A new staple of GOP governance was born: hostage crises, all of a sudden, were a credible substitute for the traditional legislative process.
But what someone failed to tell Republicans is...hostage crises are not working. Especially now that the GOP controls the legislative branch, those "real-world consequences" could come back to hurt them rather than the President. As everyone should be noticing by now, they're bluffing. That's always going to be a losing hand, in poker as well as politics.

And so, possibly as early as today, Speaker Boehner will once again cave.
After months of indecision and strife, House GOP leaders plan to allow a vote as early as Tuesday on a clean bill to fund the Homeland Security Department through the rest of the fiscal year, according to Republican sources, dashing the hopes of conservatives who want to tie the money to language clocking President Obama's executive actions on immigration.

Leaders detailed their plan at a closed-door GOP conference meeting beginning at 9 a.m. Tuesday. According to a source in the room, Speaker John Boehner told members the House would vote on the Senate's DHS funding bill once it receives papers confirming that the other chamber would not go to conference on the bill.
If that feels familiar to you, it's because this is how every one of these crises have ended when Democrats stood together to call their bluff.

I know there are some members of the lunatic caucus who would be content to impose a hardship on Americans if it meant damaging President Obama's agenda. They might continue to force the Republican leadership to use this hostage-taking strategy in the future. But we should keep our heads about us when/if that happens. The pearl-clutching about whether or not they'll blow up the hostage is a waste of time and only feeds the crisis the lunatics are attempting to create.

2 comments:

  1. I'd respond to the "it isn't working" by asking "how do you define working?"

    If "working" means getting your way legislatively then no, it isn't.

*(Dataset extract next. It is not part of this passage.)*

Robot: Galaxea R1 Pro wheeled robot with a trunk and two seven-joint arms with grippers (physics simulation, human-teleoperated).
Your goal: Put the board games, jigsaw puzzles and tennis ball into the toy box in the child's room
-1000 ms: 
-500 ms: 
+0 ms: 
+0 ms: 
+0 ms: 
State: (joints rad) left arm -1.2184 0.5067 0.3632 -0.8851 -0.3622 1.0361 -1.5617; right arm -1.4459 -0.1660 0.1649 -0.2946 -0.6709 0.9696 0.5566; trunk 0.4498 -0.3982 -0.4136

    If "working" means winning elections then yes, it is.

    ReplyDelete
    Replies
    1. if you mean winning gerrymandered elections, yes. We will see how it works in 2016. IF the TP holds congress and puts Ted Cruz in the WH, then we'll know it works. At the cost of our government - which is what they want anyway.

      Delete

The danger of demonizing education

In the aftermath of this election, we're hearing a lot of pundits and politicians suggest that the reason Harris lost is because Democra...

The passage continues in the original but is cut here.